Bodin to seek new adventures away from Lawrence

Nate Smith

The Lawrence Conservatory is on the verge of losing one of its more well known professors a short two years after hiring him. Philippe Bodin, known to many as a composition teacher and to still more as a music historian, will be moving on. Before his departure, Lawrence will see at least one and probably two premier performances of his pieces. The first is “Switch,” a piece originally written for strings (and performed as such at Banff), and reworked for percussion ensemble. “In the old version, there was nothing keeping the pulse, but now it’s all about the pulse,” said Bodin of the reconceived piece.

One noticeable change from “Switch”’s original guise is Bodin’s addition of two conga drum parts, written after a careful study of the sound possibilities of the conga.

The second work, to be performed by the Jazz Ensemble (if Bodin’s finishes arranging it on time), is “King Vern.” Though not “jazz” by the strictest definition, “Vern” is a fusion of two of Bodin’s early compositional influences (Weather Report and Gentle Giant), conveyed via the medium of jazz ensemble.

Who is this tall, amiable Frenchman behind all this music, you ask? What is he about?

“My standards for music are completely different from most people,” Bodin begins, “I would say that in my whole life, I’ve experienced maybe four minutes of music.”

Come again?

“When it happens,” he explains, “time stops.”

Explain.

“It happened to me when I played a competition. In the final round, time stopped, but it was annoying because then I was not controlling anything. I woke up and I screwed up.”

Bodin’s second musical epiphany occurred at a recital given by Robert Shannon at Oberlin. Then, Bodin was free to experience the stasis of time for “a whole movement.”

What composers, if any, measure up to his astronomical standard?

“Bach,” Bodin answers right away, then thinks for a moment. “Schubert.” More thought. “Mozart…not all of it, but [I like] the Jupiter Symphony.”

The “jazz influence” over Bodin’s compositional vocabulary was also evident to many who watched the chorale perform his “Motetus In Laude Sancti Martini” at last Saturday’s choir concert. Bodin confesses his infatuation with the recordings of jazz pianist Bill Evans and demonstrated Evans’s own direct link to Claude Debussy by comparing a Debussy piece and Evans’s transcription side-by-side. It’s a chicken-egg question: which became “hip” first? Jazz or “classical” music? (Which composers/performers originated the quartal spacing and extensory structures so ubiquitous to jazz since the late 1940s?) Both did, explains Bodin, “I think Bill Evans’ voicings are out of this world. [Debussy’s] chords sound like some chords we have that have a function, but [he went] at it in a modal way, not in a [functional] way.”

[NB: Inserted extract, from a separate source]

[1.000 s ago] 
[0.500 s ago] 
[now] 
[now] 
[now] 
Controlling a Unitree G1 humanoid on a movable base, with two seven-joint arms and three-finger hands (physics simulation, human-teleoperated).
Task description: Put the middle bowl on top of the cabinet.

At my request, Bodin plays the last chord to his “Motetus,” a D minor 13th chord to my ear, a cool sonority to highlight his point.

Equally memorable is Talaria (2000), a piece written for and performed by the Lawrence Wind Ensemble, which, despite its quality as a piece, will probably live in infamy in the memories of the people who performed it.

“The performance has to respect all the structures that go into the piece,” Bodin says of the difficulty of performing a piece faithfully. If “the bass is too loud [or] out of tune” or insufficient heed is paid to “tempo changes”, a piece that looks very good on paper is “not happening.”

Those involved in the Lawrence premier of “Stretch,” Bodin’s piece for orchestra, last fall probably carry similar recollections.

Each of Bodin’s pieces displays the same grounded adventurousness, the same propensity for both the traditional and the avant-garde. By weaving together lines (usually via canon), and “messing” with them (using the tried and true techniques developed in the first half of the twentieth century), Bodin is able to create something totally unique.

Uniqueness is not the point, though, as he puts it. “I think the idea of being original has absolutely nothing to do with art,” he says flatly. “I don’t think it’s the point at all.”

Where will Bodin’s talents and offbeat sense of adventure take him next year? As one of five winners of the Music of Changes competition in Los Angeles, Bodin now has more commissions than he could complete with a teaching job. Consequently, he plans to settle down (maybe on the East Coast) somewhere and work.